I have never found a very good reason to use a semi-colon. I did a search for them in the paper I am writing now and eliminated all but those necessary for format reasons. There was only one. Since the two parts of the sentence separated by this obnoxious piece of punctuation are grammatically complete units, I separate them with a period. If they are so related that they are begging to be in the same sentence, I recast them to subordinate one to the other.

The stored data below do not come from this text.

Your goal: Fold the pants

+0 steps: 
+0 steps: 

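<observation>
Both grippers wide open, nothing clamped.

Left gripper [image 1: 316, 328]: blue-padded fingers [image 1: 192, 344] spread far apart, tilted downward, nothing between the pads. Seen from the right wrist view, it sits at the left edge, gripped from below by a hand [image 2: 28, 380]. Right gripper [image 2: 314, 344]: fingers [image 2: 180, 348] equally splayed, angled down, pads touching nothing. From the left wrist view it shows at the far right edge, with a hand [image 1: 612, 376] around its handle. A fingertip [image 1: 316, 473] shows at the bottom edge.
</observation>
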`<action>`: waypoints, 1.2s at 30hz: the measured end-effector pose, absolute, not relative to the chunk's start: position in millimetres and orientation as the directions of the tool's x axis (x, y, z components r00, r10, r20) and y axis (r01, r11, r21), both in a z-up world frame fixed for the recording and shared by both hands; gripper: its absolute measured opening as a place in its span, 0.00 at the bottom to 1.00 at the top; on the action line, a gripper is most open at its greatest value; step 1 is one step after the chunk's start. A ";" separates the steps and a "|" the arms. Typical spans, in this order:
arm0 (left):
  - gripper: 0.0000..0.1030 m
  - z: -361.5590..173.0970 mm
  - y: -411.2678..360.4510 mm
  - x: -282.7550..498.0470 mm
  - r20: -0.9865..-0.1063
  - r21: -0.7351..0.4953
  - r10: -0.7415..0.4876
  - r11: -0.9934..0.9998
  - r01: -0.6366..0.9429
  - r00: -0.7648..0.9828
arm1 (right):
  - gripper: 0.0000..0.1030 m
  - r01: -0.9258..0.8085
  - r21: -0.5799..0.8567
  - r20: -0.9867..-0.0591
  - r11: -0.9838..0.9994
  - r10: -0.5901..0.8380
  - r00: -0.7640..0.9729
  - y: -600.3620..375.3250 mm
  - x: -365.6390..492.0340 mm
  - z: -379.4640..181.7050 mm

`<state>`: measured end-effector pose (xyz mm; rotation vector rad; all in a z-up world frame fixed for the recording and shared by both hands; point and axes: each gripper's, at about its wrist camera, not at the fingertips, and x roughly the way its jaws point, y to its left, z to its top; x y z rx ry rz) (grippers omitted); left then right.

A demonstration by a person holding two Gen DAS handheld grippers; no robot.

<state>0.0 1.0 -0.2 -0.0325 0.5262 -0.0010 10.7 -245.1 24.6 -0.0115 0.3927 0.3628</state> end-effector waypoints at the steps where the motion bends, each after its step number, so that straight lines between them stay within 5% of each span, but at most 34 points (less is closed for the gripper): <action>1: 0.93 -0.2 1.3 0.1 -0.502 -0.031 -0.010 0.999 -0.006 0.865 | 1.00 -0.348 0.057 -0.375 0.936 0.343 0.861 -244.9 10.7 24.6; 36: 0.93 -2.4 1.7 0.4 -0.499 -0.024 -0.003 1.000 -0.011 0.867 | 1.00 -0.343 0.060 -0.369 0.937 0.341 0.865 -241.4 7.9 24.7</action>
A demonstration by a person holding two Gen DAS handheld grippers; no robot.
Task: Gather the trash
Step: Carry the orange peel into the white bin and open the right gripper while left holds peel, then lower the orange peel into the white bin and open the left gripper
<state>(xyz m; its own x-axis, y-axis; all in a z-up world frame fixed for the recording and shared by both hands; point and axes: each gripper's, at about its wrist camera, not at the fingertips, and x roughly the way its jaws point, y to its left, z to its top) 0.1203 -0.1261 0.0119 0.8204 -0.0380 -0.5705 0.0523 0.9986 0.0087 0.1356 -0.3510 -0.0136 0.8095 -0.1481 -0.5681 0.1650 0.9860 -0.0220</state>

Gertrude Stein only used commas and periods. No questions marks, no exclamations points, no colons or semis. I need colons to introduce quotes. i would gladly get rid of those within my own sentences. Imagine a paper with no large intestines.
It might seem a bit arbitrary, but I feel that semi-colons make the page look too cluttered. it's an aesthetic decision. I feel that I can get away with it because I am not contravening any international treaties or grammatical rules.
6 comments:
Why don't you use coordination to replace semicolons sometimes?
I'm sure I do that too, but I'm not consciously replacing a semi-colon.
I love how Stein says that questions marks can be kind of cute as a cattle brand or something, but not something you actually want to use in writing. :)
What about dashes, either to separate material (to avoid using commas) (and in that case, why?) or to perhaps signal some point to the reader?
Call me a hypocrite, but I love dashes.
Dashes and semicolons are not usually interchangeable, so you're not a hypocrite. — On this score at least ... :-)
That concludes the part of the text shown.